O CIDI é composto por diversas dimensões: depressão, doença do pânico, fobias especificas, fobia social, uso de substâncias, distúrbios alimentares, déficit de atenção, ansiedade, suicídio, neurastenia, distúrbios de conduta, entre outros.
2.3.3.7 Farming Stress Inventory - FSI
O FSI é um inventário utilizado para identificar fatores de estresse no trabalho rural. Foi desenvolvido no Canadá por Walker e Walker (1987) e adaptado pelo The Human
Harvest. (MANITOBA AGRICULTURE, FOOD NA RURAL INITIATIVES OFFICE,
2007).
O inventário apresenta 60 questões e, em cada uma, deve ser indicada a frequência de ocorrência e os graus de estresse. Cada um dos eventos e situações citadas no inventário representa fontes oficiais de estresse relacionadas à agricultura, divididas em diferentes categorias.
2.3.3.8 The Stress in Farming Questionnaire
É um questionário desenvolvido para aplicação com trabalhadores rurais na Inglaterra e País de Gales (SIMKIN et al., 1998) com o objetivo de avaliar as situações de estresse. Apresenta 23 questões relacionadas às características sociodemográficas, problemas financeiros, consequências financeiras das recentes legislações, utilização de organofosforados, longas horas de trabalho, suporte social e saúde.
2.3.3.9 Self-Report Questionnaire (SRQ-20)
O SRQ-20 é um questionário de identificação de distúrbios psiquiátricos em nível de atenção primária, foi desenvolvido por Harding et al. (1980) e validado no Brasil por Mari e Willians (1986).
É um instrumento constituído de 20 perguntas que podem ser respondidas através de autopreenchimento ou de entrevista. Permite fazer o rastreamento de distúrbios psiquiátricos menores (depressão, ansiedade, distúrbios somatoformes e neurastenia), mais do que estabelecer categorias diagnósticas como na CID-10.
Há uma segunda seção com 24 questões, em que são acrescidas quatro outras para detecção de distúrbios ―psicóticos‖.
Em centros de atenção primária, o SRQ é útil como o primeiro estágio no processo diagnóstico, tendo em vista sua alta sensibilidade (83%) e especificidade (80%). É recomendado pela OMS para esta finalidade e tem se mostrado eficaz na detecção de distúrbios psiquiátricos menores (DPM). Mostrou-se superior, inclusive, ao próprio exame clínico no que diz respeito à capacidade de detecção de casos. (MARI; WILLIAMS, 1986; MARI et al., 1987).

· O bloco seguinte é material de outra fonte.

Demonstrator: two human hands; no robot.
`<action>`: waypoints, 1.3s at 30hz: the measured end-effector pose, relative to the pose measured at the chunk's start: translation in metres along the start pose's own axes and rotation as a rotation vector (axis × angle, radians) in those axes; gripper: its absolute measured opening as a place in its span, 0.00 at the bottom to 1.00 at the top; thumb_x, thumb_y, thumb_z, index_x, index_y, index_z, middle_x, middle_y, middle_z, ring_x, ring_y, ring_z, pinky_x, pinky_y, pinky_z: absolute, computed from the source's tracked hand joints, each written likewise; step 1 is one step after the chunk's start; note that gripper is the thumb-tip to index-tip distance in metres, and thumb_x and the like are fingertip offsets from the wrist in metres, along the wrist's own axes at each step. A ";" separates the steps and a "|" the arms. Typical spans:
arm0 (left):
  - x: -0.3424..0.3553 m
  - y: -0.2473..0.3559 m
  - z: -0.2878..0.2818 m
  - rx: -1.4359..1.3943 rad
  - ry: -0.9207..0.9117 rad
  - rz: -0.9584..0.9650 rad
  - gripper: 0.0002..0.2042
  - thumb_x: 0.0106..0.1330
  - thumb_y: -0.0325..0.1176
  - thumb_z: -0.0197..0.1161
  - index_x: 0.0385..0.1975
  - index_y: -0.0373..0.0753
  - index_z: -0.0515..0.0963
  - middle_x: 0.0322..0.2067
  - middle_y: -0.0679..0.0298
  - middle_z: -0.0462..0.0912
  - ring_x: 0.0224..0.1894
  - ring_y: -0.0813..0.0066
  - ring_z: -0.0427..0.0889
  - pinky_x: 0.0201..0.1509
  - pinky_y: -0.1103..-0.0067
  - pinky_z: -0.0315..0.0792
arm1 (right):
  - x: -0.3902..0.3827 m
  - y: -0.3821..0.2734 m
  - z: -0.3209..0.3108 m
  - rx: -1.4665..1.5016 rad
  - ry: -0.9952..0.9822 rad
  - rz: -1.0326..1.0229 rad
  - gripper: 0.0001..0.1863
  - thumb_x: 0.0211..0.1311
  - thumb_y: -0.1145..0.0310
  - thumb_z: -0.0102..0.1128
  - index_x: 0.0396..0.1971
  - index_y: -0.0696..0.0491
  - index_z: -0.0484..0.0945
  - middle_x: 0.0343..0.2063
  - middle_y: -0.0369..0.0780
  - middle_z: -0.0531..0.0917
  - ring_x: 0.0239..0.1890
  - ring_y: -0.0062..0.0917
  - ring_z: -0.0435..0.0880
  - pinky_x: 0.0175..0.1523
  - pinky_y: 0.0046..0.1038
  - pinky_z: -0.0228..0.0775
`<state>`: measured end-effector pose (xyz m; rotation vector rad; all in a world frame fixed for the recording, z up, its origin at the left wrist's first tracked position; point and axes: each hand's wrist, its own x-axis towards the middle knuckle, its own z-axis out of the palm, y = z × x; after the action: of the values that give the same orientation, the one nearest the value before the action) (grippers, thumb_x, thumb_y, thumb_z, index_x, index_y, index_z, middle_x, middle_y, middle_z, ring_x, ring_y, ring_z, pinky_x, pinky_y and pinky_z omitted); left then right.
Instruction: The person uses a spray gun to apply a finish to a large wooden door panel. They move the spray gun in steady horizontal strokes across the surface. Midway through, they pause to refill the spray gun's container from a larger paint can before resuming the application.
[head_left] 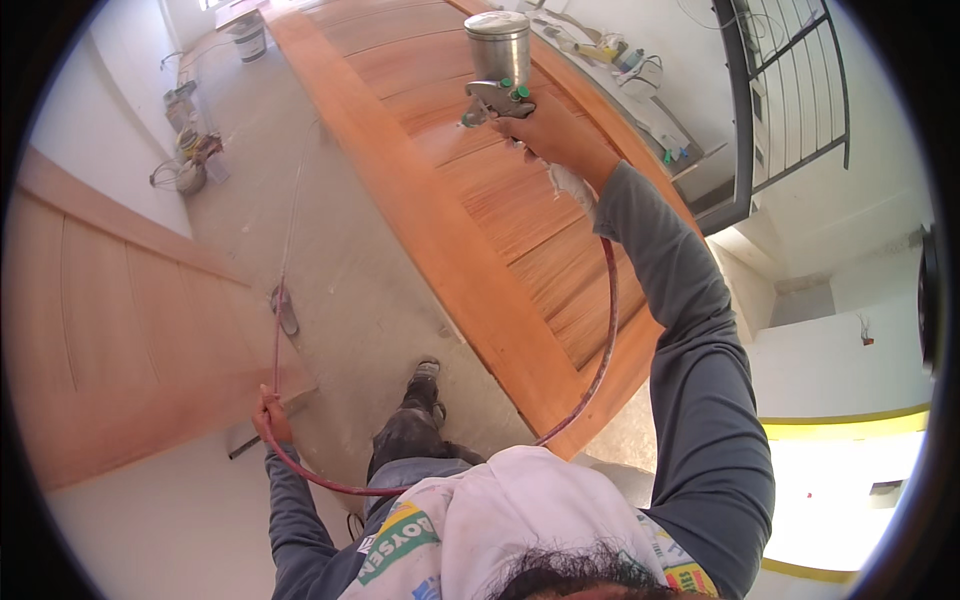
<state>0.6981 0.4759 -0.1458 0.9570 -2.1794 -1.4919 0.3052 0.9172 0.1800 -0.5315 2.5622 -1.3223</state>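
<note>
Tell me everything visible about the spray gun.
The spray gun has a dull grey, metal-looking body, green knobs and a silvery lidded cup above. The person's right grip holds it over the orange-brown wooden panel, its nozzle facing picture-left, with pale mist ahead. A red hose runs up toward it; any joint is hidden.

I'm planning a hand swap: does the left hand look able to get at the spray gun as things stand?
Probably not from here: the left hand is closed around the red hose, well to the left, while the spray gun is over the wooden panel, held in the right hand.
</note>
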 end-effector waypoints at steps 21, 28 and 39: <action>0.081 0.208 0.161 0.035 0.008 0.273 0.20 0.76 0.41 0.52 0.21 0.38 0.63 0.19 0.76 0.55 0.24 0.87 0.55 0.24 0.81 0.49 | 0.115 0.256 -0.246 -0.330 0.518 0.279 0.18 0.57 0.65 0.63 0.45 0.58 0.78 0.29 0.47 0.83 0.26 0.31 0.83 0.29 0.32 0.75; 0.082 0.218 0.171 0.081 -0.058 0.359 0.20 0.75 0.37 0.54 0.20 0.38 0.59 0.19 0.74 0.55 0.25 0.87 0.54 0.24 0.82 0.50 | 0.121 0.320 -0.286 -0.581 0.650 0.321 0.20 0.56 0.64 0.61 0.49 0.54 0.78 0.41 0.53 0.84 0.48 0.49 0.80 0.54 0.43 0.71; 0.013 0.181 0.117 0.493 -0.326 0.898 0.15 0.57 0.30 0.67 0.19 0.35 0.66 0.25 0.53 0.74 0.34 0.50 0.76 0.41 0.64 0.67 | 0.045 0.211 -0.200 -0.166 0.349 0.194 0.15 0.59 0.66 0.61 0.39 0.63 0.78 0.24 0.40 0.80 0.18 0.21 0.77 0.21 0.26 0.70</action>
<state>0.5566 0.5887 -0.0282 -0.2303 -2.7000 -0.7157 0.1492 1.1598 0.1217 -0.0749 2.9320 -1.2340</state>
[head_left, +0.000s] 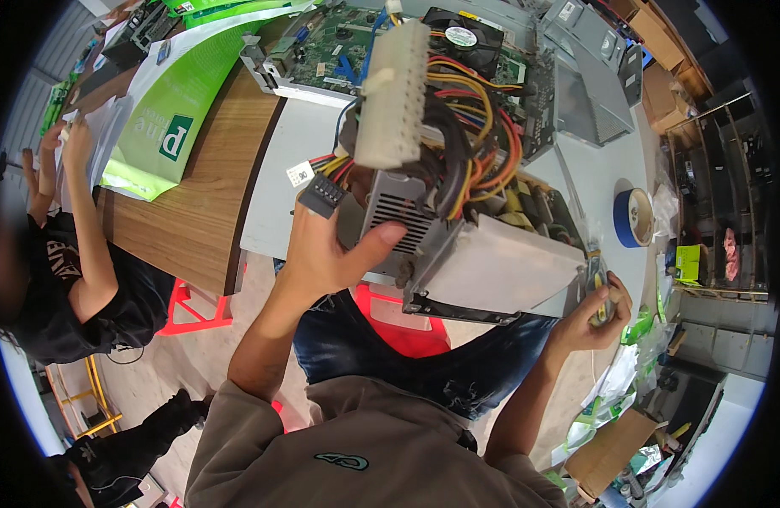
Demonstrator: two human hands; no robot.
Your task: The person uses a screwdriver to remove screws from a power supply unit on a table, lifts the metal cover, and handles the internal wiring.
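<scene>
My left hand is closed round the side of a power supply unit, its thumb pressed against the slotted metal casing. The unit is tilted, with its inner parts and a pale sheet exposed on the near side. A thick bundle of coloured cables rises from it. A large white connector stands up in front of the bundle, and a black connector sits above my left fingers. My right hand grips a screwdriver by its yellowish handle, close to the unit's right corner.
Beyond the unit lies an open computer case with a green circuit board and a black fan. A roll of blue tape is at the table's right. A green-white bag lies left, beside a seated person. A red stool is below.
</scene>
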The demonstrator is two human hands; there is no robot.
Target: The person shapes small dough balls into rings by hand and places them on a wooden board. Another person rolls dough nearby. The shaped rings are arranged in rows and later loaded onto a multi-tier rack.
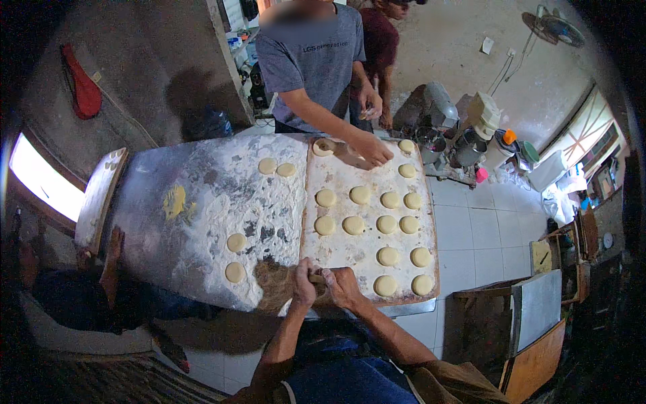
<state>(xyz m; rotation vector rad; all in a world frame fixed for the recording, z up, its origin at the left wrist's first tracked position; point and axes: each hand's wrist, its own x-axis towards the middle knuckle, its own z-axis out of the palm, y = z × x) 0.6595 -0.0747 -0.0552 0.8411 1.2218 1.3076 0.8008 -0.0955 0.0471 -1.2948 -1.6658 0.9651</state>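
Note:
At the near edge of the table, my left hand (305, 284) and my right hand (343, 287) are close together, both with curled fingers. Between them a small tan piece (316, 278) shows; most of it is hidden and its kind is unclear. Just beyond my hands lies a floured board (336, 252) bearing several round, flat dough pieces (353, 225) in rough rows. On the metal table to the left, two dough rounds (235, 242) sit near me and two more (268, 165) farther away. Loose flour (222, 215) covers much of that surface.
Across the table, a person in a grey shirt reaches a hand (374, 152) over the board's far end. Another person stands behind. At the left, someone's hand (113, 246) is near a narrow board (101, 195). Mixers (441, 104) stand far right; a metal-topped stand (538, 310) is nearer.

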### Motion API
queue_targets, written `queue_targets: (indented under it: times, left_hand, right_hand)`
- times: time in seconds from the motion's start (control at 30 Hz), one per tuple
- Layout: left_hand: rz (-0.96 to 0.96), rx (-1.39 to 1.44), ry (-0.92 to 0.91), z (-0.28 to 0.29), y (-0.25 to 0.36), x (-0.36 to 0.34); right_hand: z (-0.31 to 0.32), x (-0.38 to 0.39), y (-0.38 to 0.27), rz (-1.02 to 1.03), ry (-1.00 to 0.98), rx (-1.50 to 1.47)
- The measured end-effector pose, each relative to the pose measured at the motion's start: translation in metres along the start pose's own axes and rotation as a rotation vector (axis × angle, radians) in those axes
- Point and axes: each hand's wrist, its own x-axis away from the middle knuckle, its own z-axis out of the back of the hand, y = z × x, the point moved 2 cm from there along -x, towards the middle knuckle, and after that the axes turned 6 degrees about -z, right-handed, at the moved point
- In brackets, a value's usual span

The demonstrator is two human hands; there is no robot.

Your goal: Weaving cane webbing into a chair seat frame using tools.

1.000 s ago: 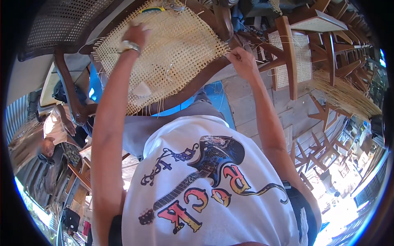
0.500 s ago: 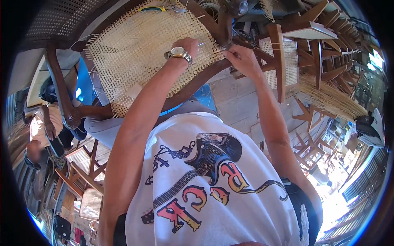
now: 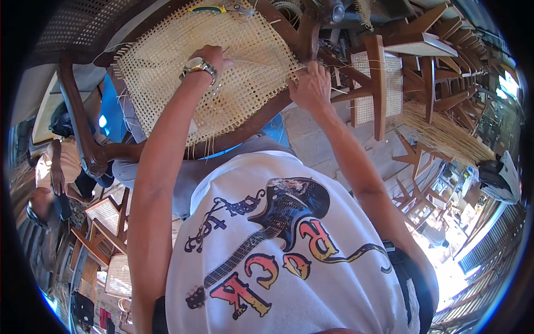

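Observation:
A woven cane seat panel (image 3: 167, 67) of pale open mesh lies over a dark wooden chair frame (image 3: 261, 119) in front of me, loose strand ends sticking out along its edges. Above the panel's middle, my left hand (image 3: 208, 60), with a metal watch on its wrist, is closed on a thin pale cane strand (image 3: 247, 62) that stretches toward the right edge. At that right edge my right hand (image 3: 311, 86) presses with bent fingers against the rim of the weave; what it pinches is hidden. A plier-like tool (image 3: 209, 9) with yellow and green handles rests on the panel's far edge.
Wooden chair frames with cane panels (image 3: 378, 83) are stacked at the right, beside a long bundle of loose cane (image 3: 445, 131). Another person (image 3: 58, 167) sits at the far left near more chair parts (image 3: 108, 217). Dark woven cane (image 3: 83, 28) is at the upper left.
My left hand has moved left across the panel, and a strand now shows trailing from it. My right hand has turned, its back now facing up, and shifted slightly left and down.

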Motion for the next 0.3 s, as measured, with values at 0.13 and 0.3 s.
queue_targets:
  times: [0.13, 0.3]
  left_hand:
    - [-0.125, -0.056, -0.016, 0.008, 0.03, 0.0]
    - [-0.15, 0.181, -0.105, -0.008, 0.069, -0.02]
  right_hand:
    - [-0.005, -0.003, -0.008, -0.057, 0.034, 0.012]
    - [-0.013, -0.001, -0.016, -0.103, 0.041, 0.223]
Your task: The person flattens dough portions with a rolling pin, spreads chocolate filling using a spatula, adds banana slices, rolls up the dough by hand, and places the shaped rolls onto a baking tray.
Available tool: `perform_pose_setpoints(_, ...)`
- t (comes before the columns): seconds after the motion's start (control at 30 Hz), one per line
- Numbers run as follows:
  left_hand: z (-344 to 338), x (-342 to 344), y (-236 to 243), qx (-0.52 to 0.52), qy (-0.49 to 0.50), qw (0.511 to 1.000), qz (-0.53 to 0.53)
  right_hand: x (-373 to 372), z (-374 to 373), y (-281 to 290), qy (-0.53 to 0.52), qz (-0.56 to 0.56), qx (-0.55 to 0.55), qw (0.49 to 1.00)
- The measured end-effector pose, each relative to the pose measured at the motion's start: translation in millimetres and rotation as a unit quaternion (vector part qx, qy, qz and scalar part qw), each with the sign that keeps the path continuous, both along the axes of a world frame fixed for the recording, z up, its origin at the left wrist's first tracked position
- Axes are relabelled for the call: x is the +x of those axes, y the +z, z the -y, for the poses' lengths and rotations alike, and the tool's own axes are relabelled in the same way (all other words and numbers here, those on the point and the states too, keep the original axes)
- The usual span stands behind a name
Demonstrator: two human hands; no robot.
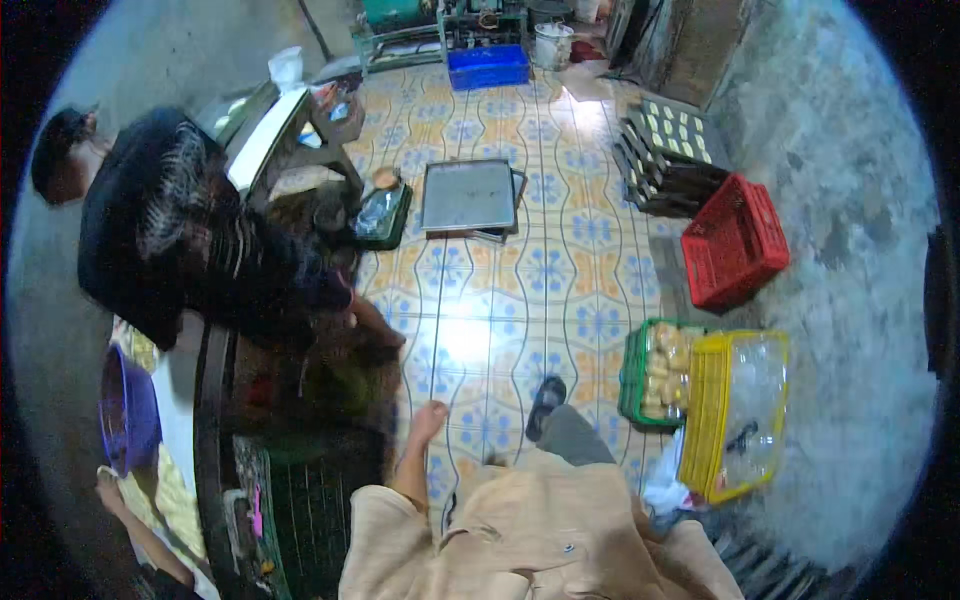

Os pontos de corte estabelecidos para caracterizar a presença de distúrbios psiquiátricos menores foram distintos para os sexos (5-6 para os homens e 7-8 para as mulheres), uma vez que representam os melhores pontos de sensibilidade e especificidade do instrumento. (MARI; WILLIAMS, 1986).
Os estudos evidenciados no referencial teórico e os métodos utilizados serviram de base para a escolha da medida a ser utilizada nesta pesquisa.